Task instructions :: Exactly the lines below from the one with "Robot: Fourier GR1" up to and including the one with "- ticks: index" make up the answer, with nothing else added.

Information ::
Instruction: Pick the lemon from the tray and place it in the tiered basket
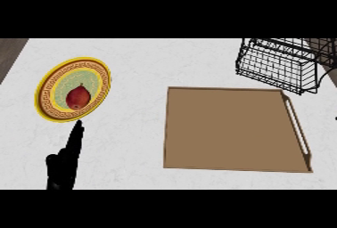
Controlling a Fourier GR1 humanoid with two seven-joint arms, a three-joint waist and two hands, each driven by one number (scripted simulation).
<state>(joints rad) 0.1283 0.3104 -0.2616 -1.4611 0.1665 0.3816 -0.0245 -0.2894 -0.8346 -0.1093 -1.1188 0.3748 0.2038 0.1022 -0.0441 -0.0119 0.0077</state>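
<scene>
Because the tray [233, 131] lies bare, with no lemon on its brown floor, you are in danger of going for the wrong thing: the one fruit in view is a dark red, pear-shaped piece [77, 96] on the yellow patterned plate [49, 84], not plainly a lemon, and not in the tray at all. Nearest you, at the lower left, the left hand [63, 165] comes up from the lower edge with its fingers [77, 133] straight and together, released and holding nothing; the fingertip ends just at the plate's near rim. The red fruit lies beyond that fingertip, near the middle of the plate, apart from the fingers. If you push on with the hand as it stands, I judge the straight fingers could nudge the plate across the table [138, 67] or roll the fruit off before any hold is made. Your right hand shows nowhere. Farthest off, at the upper right behind the tray, stands the black wire tiered basket [276, 62], well apart from the fruit, so the carry would be long and across the tray.
</scene>
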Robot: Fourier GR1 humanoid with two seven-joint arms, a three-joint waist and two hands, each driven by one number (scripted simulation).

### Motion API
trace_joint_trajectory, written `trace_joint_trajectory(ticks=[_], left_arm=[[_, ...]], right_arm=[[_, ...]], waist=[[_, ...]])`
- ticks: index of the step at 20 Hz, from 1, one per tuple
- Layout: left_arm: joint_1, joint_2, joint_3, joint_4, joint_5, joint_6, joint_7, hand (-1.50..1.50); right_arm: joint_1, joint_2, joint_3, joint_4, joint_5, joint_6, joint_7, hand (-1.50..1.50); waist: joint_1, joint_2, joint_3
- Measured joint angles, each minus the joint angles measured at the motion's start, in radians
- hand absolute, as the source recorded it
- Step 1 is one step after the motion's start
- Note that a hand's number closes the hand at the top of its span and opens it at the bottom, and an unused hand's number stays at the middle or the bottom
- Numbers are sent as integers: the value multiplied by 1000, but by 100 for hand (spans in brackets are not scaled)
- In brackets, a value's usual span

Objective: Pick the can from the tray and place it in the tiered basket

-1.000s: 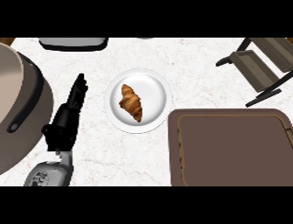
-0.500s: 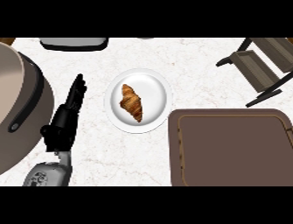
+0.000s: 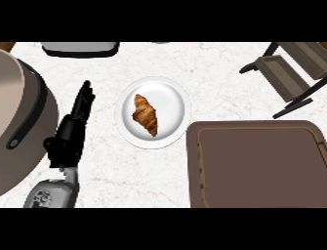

Written answer ::
Robot: Fourier GR1 humanoid with two seven-joint arms, a three-joint waist and two hands, each driven by one number (scripted simulation).

### Motion API
trace_joint_trajectory, written `trace_joint_trajectory(ticks=[_], left_arm=[[_, ...]], right_arm=[[_, ...]], waist=[[_, ...]])`
- ticks: index of the step at 20 Hz, from 1, one per tuple

This exercise requires no further answer.